__REQUIRED WORK__. Exactly as written, copy the lines that run from the start of the data below to the line containing "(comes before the", both ends included.

__GIVEN MATERIAL__.
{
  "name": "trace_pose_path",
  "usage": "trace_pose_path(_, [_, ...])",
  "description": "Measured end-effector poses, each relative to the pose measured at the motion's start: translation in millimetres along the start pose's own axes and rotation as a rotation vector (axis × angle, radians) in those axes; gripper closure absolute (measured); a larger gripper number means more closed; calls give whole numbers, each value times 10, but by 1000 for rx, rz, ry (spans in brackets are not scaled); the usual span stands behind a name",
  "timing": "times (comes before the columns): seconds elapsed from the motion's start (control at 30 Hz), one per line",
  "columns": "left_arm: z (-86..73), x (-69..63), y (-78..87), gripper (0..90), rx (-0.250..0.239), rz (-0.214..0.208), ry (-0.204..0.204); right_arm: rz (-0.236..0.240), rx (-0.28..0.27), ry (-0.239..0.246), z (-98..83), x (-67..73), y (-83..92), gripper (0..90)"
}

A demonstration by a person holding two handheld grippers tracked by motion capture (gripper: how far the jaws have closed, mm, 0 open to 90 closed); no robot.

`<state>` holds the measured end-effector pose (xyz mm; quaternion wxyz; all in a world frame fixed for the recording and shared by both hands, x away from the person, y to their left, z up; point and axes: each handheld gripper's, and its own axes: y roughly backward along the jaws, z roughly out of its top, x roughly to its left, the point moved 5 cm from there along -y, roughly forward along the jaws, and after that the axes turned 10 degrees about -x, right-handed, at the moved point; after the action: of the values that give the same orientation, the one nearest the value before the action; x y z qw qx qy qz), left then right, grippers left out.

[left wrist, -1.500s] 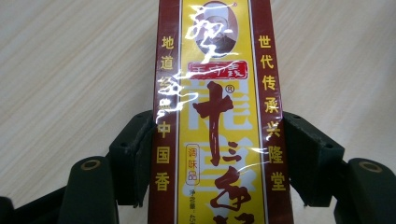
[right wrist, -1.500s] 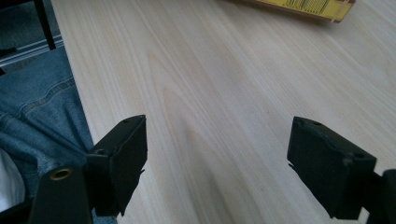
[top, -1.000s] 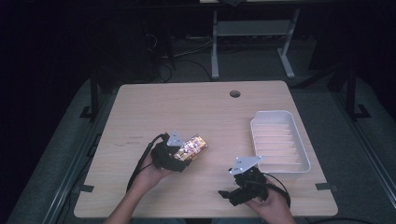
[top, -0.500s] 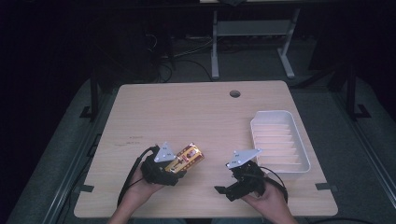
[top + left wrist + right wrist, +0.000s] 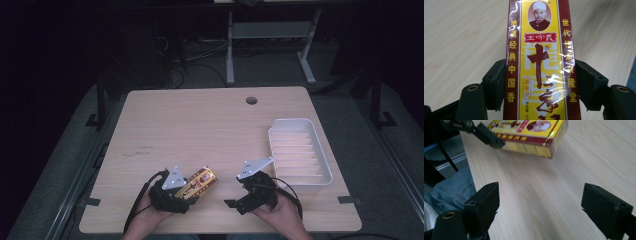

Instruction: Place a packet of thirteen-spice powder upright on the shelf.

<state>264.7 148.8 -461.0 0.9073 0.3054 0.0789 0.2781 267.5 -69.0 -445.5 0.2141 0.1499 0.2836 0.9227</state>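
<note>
A yellow and dark red box (image 5: 201,180) printed with Chinese characters is in my left gripper (image 5: 194,186), near the table's front edge. In the left gripper view the box (image 5: 540,50) stands lengthwise between the black pads (image 5: 495,82), which press on its two long sides. My right gripper (image 5: 235,193) rests to the right of the box, pointing toward it. Its jaws have just opened a little wider, and only bare wood shows between them. In the right gripper view the box (image 5: 529,132) hovers ahead of my right gripper (image 5: 541,195), tilted, with a left fingertip (image 5: 489,137) on it.
An empty white ribbed tray (image 5: 299,152) sits at the table's right side, just beyond my right hand. A round cable hole (image 5: 251,100) is at the far edge. The person's jeans (image 5: 451,192) show past the near table edge.
My left gripper has carried the box back toward the person and slightly left. The right gripper has stayed about where it was.
</note>
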Motion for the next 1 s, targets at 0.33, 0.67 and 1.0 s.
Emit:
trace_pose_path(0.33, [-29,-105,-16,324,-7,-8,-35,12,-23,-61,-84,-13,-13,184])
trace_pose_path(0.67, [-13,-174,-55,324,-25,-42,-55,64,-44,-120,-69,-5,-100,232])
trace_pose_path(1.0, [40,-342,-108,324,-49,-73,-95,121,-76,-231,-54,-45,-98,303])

__SOLUTION TO THE EXERCISE__.
{
  "name": "trace_pose_path",
  "usage": "trace_pose_path(_, [_, ...])",
  "description": "Measured end-effector poses, each relative to the pose measured at the motion's start: translation in millimetres along the start pose's own axes and rotation as a rotation vector (axis × angle, radians) in those axes; gripper closure absolute (measured); a larger gripper number means more closed; calls give whole numbers, each value times 10, but by 1000 for rx, rz, ry (spans in brackets are not scaled); the usual span stands behind a name",
  "timing": "times (comes before the columns): seconds elapsed from the motion's start (control at 30 Hz), one per line",

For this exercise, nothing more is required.